Watch Jackson Hole, Fed minutes, Mexico GDP

Genevieve Signoret & Patrick Signoret

Macro Views

Next week: the highlights

  • Wednesday 20. USA: Monetary policy meeting minutes (Jul 29-30). On the Fed’s to-do list for the next 12 months are the following tasks: decide how exit from extraordinary stimulus, in what sequence to do it, how to signal to and teach markets about its exit strategy, and precisely what policy framework to adopt in place quantitative easing. Then execute the transition without destabilizing markets or derailing U.S. economic expansion or the house sector’s recovery. That’s all!
  • Thursday 21. USA: Kansas City Fed annual economic policy symposium in Jackson Hole, Wyoming (Thursday–Saturday). The theme this year is labor market dynamics. FOMC members and the Fed’s research staff need to decide whether falling labor market participation rates mean that the U.S. potential GDP growth rate is not smaller. If so, then, for the same growth rate, inflation pressures will be higher. This would suggest that the Fed must move to a tighter stance sooner to ward off a burst of inflation. A related question is whether in a post-crisis world, our old ways of measuring labor market slack (summarized in the unemployment rate) still pertain. Markets and we will be keen to discover how Chair Yellen, the FOMC, and people who influence them are thinking about these matters. Our central-scenario view is that the Fed will start to normalize its policy rates and stance in Q3 of next year, but that normalization will not imply a shift to a tight stance—we expect rates to go no higher than 1% and to stay low for a long time.
  • Thursday 21. Mexico: GDP (Q2). TransEconomics estimate: 2.0% year on year.

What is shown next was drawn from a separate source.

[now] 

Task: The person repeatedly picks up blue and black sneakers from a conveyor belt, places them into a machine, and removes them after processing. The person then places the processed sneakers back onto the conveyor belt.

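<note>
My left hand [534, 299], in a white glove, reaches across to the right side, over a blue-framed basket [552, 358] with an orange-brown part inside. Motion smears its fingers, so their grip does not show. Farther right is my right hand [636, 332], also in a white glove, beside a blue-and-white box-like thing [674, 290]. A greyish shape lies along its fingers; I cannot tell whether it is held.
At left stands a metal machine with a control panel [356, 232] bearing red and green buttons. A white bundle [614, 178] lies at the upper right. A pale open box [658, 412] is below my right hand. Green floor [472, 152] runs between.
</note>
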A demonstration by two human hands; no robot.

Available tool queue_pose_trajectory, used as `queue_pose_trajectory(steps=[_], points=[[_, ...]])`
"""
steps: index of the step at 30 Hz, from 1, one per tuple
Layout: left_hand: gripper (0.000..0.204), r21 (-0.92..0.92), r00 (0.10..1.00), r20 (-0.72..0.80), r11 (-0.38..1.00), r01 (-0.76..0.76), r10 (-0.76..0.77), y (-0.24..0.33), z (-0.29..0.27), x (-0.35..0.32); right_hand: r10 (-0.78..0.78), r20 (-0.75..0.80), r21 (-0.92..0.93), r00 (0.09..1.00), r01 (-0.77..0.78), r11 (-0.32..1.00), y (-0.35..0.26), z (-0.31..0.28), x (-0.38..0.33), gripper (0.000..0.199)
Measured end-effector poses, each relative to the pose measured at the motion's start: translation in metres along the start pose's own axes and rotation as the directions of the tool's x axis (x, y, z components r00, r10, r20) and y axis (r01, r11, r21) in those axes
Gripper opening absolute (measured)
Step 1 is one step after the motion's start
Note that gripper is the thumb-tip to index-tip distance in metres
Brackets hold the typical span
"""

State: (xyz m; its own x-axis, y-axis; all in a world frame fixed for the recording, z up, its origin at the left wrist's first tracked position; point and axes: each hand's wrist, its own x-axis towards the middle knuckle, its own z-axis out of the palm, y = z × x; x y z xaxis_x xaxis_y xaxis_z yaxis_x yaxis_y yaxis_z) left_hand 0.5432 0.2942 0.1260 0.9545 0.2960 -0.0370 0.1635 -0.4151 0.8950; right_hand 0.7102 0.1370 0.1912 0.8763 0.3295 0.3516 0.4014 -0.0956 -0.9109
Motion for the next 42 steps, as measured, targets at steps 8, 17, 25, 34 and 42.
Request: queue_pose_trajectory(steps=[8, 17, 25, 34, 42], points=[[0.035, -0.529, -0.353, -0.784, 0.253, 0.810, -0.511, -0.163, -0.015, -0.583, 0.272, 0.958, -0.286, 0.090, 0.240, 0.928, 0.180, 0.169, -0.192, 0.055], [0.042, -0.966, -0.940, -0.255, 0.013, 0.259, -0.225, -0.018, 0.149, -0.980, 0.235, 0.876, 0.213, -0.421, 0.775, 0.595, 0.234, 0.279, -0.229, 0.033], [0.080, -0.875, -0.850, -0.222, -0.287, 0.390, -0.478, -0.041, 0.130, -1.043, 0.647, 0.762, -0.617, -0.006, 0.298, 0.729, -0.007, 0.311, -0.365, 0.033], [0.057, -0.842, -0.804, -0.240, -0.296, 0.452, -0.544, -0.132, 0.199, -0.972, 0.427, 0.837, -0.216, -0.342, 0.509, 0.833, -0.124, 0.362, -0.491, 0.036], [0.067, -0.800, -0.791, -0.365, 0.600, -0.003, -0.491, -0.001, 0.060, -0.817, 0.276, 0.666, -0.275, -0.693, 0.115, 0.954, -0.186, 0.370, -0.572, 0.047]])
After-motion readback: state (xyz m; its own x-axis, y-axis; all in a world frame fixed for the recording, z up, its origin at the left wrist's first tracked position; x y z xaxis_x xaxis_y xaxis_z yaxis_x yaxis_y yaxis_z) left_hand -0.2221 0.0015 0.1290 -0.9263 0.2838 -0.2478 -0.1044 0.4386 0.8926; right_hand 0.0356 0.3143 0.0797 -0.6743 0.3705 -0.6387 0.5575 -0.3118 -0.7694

Consensus: 2.25% (from 1.80% in Q1).

Next week in detail

Events in red are those most likely to shake markets.

Monday 18

  • Euro Area: Foreign trade (Jun).

Tuesday19

  • UK: Consumer prices (Jul).
  • USA: Consumer prices (Jul).

Wednesday 20

  • Japan: Foreign trade (Jul).
  • UK: Monetary policy meeting minutes (Aug 7). We look with baited breath for clues as to when precisely the Bank of England will raise rates for the first time. It’s relevant not only for sterling-pound–denominated asset valuations and the British economy but also for insights as to how the Fed might normalize its only policy framework and stance.
  • USA: Monetary policy meeting minutes (Jul 29-30). See comments above.

Thursday 21

  • Global: Markit manufacturing PMI (Aug, flash)
  • Indonesia: Electoral court decides on Indonesian presidential election (Aug 16).
  • USA: Kansas City Fed annual economic policy symposium in
  • Jackson Hole, Wyoming (Thursday–Saturday). See comments above. Unemployment claims (Aug 16).
  • Mexico: GDP (Q2). TransEconomics estimate: 2.0% year on year. Consensus: 2.25% (from 1.80% in Q1). Global Economic Activity Indicator (Jun).

Friday 22

  • Mexico: Unemployment rate (Jul), consumer prices (1H Aug).
  • USA: Fed Speech: Yellen at the Federal Reserve Bank of Kansas City Economic Symposium: Re-Evaluating Labor Market Dynamics. See comments above.